__YOUR INSTRUCTIONS__
All of the data goes into your copy exactly as written. Images do not.
━━━━━ DATASET CONTENT ━━━━━
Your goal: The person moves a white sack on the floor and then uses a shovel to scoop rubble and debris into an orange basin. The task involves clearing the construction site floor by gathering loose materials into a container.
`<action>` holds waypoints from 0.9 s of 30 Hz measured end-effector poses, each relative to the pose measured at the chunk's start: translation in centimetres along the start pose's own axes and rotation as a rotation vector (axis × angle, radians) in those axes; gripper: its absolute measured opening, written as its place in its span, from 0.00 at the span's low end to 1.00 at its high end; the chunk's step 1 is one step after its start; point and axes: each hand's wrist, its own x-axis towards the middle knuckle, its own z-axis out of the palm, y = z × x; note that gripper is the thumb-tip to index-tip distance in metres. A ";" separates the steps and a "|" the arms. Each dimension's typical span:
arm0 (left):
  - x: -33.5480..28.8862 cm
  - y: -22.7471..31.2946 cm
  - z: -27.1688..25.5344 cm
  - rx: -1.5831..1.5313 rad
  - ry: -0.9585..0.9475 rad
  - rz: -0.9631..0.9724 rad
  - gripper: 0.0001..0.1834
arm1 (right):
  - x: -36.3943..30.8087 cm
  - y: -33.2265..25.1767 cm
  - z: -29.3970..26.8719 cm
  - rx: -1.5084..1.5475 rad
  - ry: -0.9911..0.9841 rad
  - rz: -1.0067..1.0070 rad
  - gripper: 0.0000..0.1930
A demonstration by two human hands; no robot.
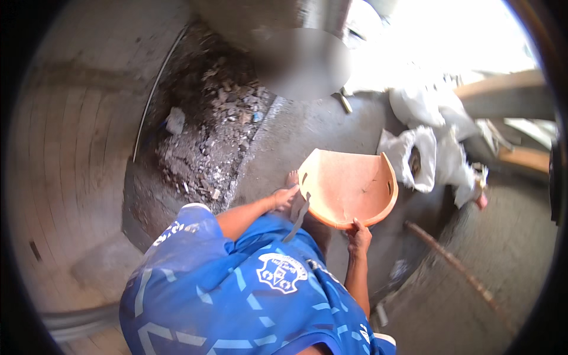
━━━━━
__WRITTEN ANSWER__
Your goal: The person moves a white sack on the floor and then uses a shovel to scoop rubble and debris into an orange basin. The task involves clearing the construction site floor by gathering loose materials into a container.
`<action>` holds waypoints from 0.9 s of 30 Hz measured end-effector poses, each relative to the pose measured at the chunk's start: translation in centimetres along the start pose's own axes and rotation as a rotation vector (axis × angle, radians) in those axes; gripper: its absolute measured opening, written as its place in its span, from 0.00 at the span's low end to 1.00 at its high end; the chunk's step 1 is one step after its start; point and axes: each hand's wrist, its own x-axis towards the middle knuckle, its own z-axis out of the palm, y = z × x; note that gripper is the thumb-tip to index-tip distance in metres. A ";" separates the steps and a "|" the arms. Each dimension's typical span:
arm0 (left):
  - x: -33.5480..28.8862 cm
  - y: -22.7471..31.2946 cm
  - z: -27.1688..25.5344 cm
  - rx: -1.5831..1.5313 rad
  - ry: -0.9585..0.9475 rad
  - rz: -0.9631..0.9724 rad
  - gripper: 0.0001..0.1834
arm1 (right):
  - x: -36.3943..30.8087 cm
  - y: -33.2265..25.1767 cm
  - z: -29.3970..26.8719 cm
  - rx: -1.5084..1.5475 rad
  - ry: -0.9911..0.9841 rad
  - rz: -1.0067..1.0070 rad
  - gripper: 0.0000..0.1930
A demonstration by two human hands; no robot.

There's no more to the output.